Repeat exactly the lines of the entries below from the one with "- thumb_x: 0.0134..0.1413" through the one with "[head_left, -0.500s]", both ends included, and nothing else.

Items listed in a dataset:

....

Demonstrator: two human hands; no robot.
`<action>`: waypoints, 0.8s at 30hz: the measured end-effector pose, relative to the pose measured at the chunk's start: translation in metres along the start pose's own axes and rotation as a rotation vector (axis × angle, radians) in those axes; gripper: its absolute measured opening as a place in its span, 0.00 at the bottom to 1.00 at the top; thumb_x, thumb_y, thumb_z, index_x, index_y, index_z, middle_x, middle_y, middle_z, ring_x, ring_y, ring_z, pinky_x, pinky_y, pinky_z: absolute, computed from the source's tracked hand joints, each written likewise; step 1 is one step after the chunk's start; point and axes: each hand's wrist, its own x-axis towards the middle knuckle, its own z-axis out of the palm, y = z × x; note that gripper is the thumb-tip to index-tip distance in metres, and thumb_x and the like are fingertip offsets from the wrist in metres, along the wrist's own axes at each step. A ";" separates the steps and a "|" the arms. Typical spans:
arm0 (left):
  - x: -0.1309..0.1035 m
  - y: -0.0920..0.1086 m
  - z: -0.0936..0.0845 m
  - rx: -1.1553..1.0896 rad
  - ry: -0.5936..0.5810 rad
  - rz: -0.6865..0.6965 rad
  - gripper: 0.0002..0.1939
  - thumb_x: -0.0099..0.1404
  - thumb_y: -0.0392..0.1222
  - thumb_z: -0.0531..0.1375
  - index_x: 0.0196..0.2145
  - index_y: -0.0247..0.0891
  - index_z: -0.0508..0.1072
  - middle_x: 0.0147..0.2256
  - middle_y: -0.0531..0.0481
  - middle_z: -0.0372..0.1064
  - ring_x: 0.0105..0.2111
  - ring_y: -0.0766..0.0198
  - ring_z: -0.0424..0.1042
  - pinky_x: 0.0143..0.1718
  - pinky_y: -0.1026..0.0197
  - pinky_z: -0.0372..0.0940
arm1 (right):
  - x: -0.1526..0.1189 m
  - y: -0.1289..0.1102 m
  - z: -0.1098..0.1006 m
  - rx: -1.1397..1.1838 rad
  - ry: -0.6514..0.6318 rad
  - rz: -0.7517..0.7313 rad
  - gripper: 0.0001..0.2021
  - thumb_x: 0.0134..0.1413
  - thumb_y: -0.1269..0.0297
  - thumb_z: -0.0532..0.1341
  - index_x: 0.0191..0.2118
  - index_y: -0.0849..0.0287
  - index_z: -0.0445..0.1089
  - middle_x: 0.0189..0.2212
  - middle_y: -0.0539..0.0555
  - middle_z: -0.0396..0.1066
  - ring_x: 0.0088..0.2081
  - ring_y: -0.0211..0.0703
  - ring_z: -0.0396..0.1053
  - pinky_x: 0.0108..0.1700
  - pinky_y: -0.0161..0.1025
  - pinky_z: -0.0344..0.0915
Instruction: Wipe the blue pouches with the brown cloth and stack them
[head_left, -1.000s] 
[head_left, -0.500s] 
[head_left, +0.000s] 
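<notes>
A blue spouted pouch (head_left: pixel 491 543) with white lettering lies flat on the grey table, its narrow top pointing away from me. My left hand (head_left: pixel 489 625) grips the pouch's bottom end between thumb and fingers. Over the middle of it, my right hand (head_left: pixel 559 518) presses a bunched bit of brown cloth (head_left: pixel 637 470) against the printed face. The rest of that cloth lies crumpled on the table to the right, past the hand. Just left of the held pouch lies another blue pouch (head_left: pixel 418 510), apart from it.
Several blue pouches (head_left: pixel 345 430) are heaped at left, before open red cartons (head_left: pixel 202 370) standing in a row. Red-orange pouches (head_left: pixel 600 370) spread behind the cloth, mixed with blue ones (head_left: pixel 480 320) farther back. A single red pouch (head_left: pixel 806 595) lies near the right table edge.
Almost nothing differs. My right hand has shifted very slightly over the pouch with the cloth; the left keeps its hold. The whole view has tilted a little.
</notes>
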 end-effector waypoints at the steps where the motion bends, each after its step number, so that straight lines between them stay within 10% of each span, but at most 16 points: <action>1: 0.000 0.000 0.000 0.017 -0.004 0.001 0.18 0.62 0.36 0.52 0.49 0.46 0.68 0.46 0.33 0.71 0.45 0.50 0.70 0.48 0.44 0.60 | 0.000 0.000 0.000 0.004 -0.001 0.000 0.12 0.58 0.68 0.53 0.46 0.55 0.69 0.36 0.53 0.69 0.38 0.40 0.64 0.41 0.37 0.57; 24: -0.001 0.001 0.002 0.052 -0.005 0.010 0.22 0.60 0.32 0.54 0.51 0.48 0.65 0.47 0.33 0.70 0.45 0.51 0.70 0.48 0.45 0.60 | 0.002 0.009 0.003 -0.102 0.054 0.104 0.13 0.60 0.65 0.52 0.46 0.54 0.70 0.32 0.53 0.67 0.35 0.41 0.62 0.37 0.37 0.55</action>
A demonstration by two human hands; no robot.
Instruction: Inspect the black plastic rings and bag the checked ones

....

Solution to this exercise:
  - thumb_x: 0.0134..0.1413
  - thumb_y: -0.1269..0.0297
  - thumb_z: -0.0532..0.1341
  - index_x: 0.0191..0.2118
  - index_y: -0.0849..0.0287
  - index_z: -0.0445..0.1089
  - middle_x: 0.0189..0.2212
  - middle_y: -0.0539..0.0555
  - middle_z: -0.0396..0.1066
  - ring_x: 0.0088..0.2081
  - ring_y: -0.0211..0.0703
  - ring_z: -0.0396..0.1053
  - pinky_x: 0.0108..0.1700
  - pinky_y: -0.0161..0.1025
  - pinky_z: -0.0344..0.0915
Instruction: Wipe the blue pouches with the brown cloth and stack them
[head_left, -1.000s] 
[head_left, -0.500s] 

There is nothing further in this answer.